017 - Il Sud nella nostra testa - 2017-09-30

Sin da ragazzo mi son sempre chiesto perché mai il Sud è Sud. Da dove nasce quell’idea ormai metabolizzata, ineluttabile come un tramonto, che il Sud debba essere più povero del Nord, che il Sud debba sempre rincorrere innovazione e progresso, mentre nelle regioni più avanzate del Nord sembra che tutto accada in maniera più organica e strutturata, da sembrare quasi naturale?

Quando viaggio (ormai poco) cerco di capire, cerco di relativizzare i paragoni, cerco di intuire quali sono i possibili scenari e soprattutto i motivi di tante complicazioni, di tante sofferenze. La Storia degli ultimi due secoli non ci aiuta. La Geografia ci penalizza non poco, considerando che abbiamo vissuto il confine del mare come un ostacolo e non come un’opportunità. La Malavita ha attecchito facilmente su strati sociali deboli coinvolti in una corruttela generalizzata e diffusa. Insomma, sull’argomento non invento niente: sono stati scritti migliaia di saggi, articoli, inchieste.

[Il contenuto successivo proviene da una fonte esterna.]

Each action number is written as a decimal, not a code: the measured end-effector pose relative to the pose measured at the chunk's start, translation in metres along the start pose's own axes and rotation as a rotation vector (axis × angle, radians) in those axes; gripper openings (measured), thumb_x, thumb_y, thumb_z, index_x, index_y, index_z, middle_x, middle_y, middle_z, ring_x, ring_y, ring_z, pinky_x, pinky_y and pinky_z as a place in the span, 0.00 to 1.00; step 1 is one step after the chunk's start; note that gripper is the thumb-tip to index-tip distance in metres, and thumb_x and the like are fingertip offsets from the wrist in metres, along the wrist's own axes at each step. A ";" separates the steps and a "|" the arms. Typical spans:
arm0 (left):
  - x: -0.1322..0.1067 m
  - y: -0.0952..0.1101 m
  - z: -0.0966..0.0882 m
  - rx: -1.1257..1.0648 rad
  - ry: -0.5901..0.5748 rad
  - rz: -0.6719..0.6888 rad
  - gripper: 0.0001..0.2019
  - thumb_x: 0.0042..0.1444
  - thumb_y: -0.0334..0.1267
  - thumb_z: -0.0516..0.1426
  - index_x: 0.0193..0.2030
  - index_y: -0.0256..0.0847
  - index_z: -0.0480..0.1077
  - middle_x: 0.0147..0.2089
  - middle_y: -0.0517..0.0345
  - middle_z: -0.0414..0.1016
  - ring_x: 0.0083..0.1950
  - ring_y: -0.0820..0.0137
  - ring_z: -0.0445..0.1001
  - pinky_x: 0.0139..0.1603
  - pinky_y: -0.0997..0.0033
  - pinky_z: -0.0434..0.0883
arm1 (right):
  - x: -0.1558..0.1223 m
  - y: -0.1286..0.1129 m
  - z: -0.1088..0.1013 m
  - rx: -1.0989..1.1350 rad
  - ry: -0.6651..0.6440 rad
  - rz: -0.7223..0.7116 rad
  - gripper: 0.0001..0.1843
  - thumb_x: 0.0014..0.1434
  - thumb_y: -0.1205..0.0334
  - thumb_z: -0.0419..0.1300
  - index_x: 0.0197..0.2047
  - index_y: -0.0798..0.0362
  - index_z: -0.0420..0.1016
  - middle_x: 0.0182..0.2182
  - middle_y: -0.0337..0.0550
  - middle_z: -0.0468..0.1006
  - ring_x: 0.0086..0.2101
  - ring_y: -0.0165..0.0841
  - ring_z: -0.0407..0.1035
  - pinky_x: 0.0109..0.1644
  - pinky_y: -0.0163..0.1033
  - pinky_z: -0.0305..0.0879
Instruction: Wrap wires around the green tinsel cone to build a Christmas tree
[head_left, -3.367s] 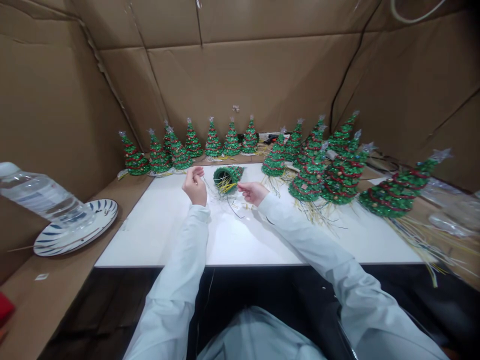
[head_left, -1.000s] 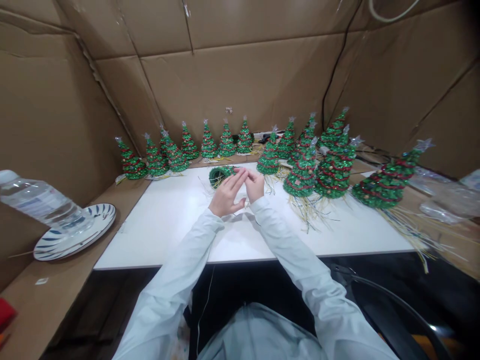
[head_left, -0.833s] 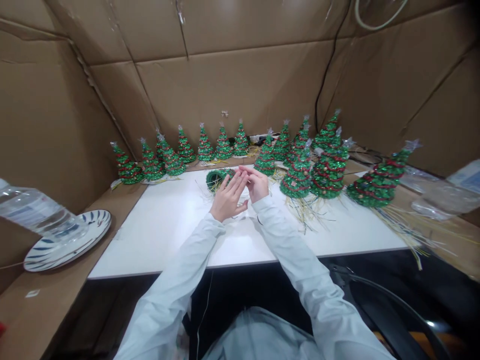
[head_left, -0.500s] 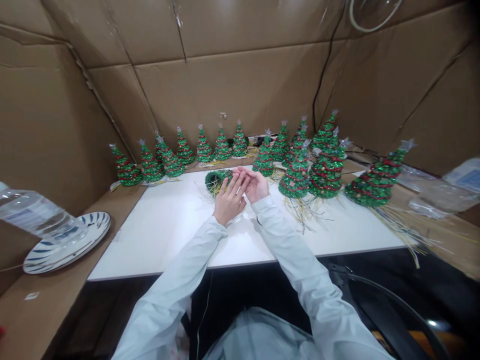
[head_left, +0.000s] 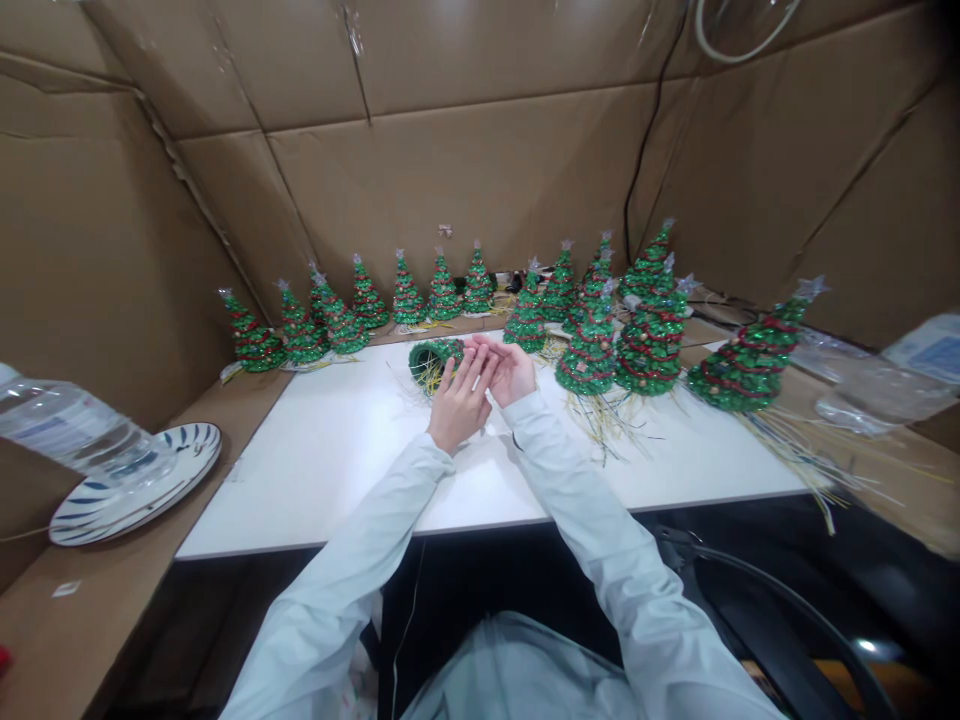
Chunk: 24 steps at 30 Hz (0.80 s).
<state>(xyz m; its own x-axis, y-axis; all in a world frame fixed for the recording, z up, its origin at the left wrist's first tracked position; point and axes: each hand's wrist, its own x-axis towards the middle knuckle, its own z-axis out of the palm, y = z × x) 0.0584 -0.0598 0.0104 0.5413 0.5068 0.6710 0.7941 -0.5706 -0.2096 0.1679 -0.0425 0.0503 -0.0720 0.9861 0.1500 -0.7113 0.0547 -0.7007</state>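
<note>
While I watch the feed, left hand (head_left: pixel 459 395) and right hand (head_left: pixel 513 372) meet at the fingertips; any grip: cannot tell.
Glittered green tree cone (head_left: pixel 431 362) lies on its side just beside the left fingers (head_left: pixel 466 358); blue label (head_left: pixel 926 352) well right of it, unreadable.

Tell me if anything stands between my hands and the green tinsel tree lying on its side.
Nothing visible blocks the left hand, which sits right by the green tinsel tree. The right hand has the left hand between it and the tree.

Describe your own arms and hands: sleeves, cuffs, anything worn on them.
Both arms are covered by long, loose, pale blue-grey sleeves with soft creases, the left sleeve and the right sleeve. Each reaches the wrist in a plain cuff. The left hand and right hand are bare, without gloves.
</note>
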 end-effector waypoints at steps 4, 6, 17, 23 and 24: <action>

Ma devo notare che ancora oggi i nostri politici non riescono a fare quel salto di qualità di cui il Sud avrebbe un urgente bisogno. Capisco che non siamo a Tokyo, però se in quel paese già nel 1960, appena 15 anni dopo la bomba atomica, i treni viaggiavano a 200 Km/h, perché qui ancora devono correre a circa 50 Km/h?  Se a Oslo si è deciso che la città già dal 2020 non debba più vivere in condominio con le auto, come mai una piccola città come Lecce è ancora vittima di un traffico selvaggio? Come mai in Scozia, in Francia o in Portogallo, abbattere un muretto a secco equivale a deturpare (con relativa condanna) e al Sud invece significa pulire, svecchiare, rendere tutto più funzionale?

L’assenza di programmazione da qui ai prossimi venti-trenta anni è comunque la colpa più grave. In un paese come Tricase sono stati progettati quattro o cinque campi sportivi, di cui nessuno pienamente agibile. Due palazzetti dello sport, uno affianco all’altro di cui uno mai completato. Cimiteri (senza loculi) in abbondanza. Una zona industriale da far invidia a Düsseldorf, senza neanche un’industria. Palazzi e castelli di pregio abbandonati, periferie disegnate per risultare orrende, lottizzazioni inutili e strade ovunque, tanto da risultare complicato un sano rapporto con la natura circostante. Però il Sud è Sud a prescindere, ama le feste senza davvero condividerle, senza creare comunità coese e forti. Tricase ad esempio, oltre al centro ha 7 storiche frazioni, in parte slegate fra di loro: ci sono un paio di santi protettori a frazione (dovremmo stare abbastanza tranquilli), almeno 15 feste religiose, almeno 30 processioni all’anno e un considerevole numero di fuochi d’artificio. Ma non ci sono operazioni memorabili di crescita che coinvolgano l’intera comunità (fosse anche l’aiuto a disabili e ammalati).

E quindi il Sud è Sud anche perché il candidato premier del nuovo M5S va a baciare l’ampolla del sangue di San Gennaro (come del resto faceva già il ministro Gava), i terremoti sono opera del Male e i salvataggi frutto di volontà divina, mentre i credenti amano Papa Francesco senza seguirne neanche il più semplice dei suoi pensieri pragmatici (per esempio l’accoglienza). Il Sud è tutto nella nostra testa, nella nostra superficiale visione della natura, nella nostra scaramantica visione della vita, dove tutto può succedere fuorché quello che noi fortemente vogliamo… E purtroppo è vero: qui al massimo aspettiamo un miracolo. Sul santo abbiamo un’ampia scelta.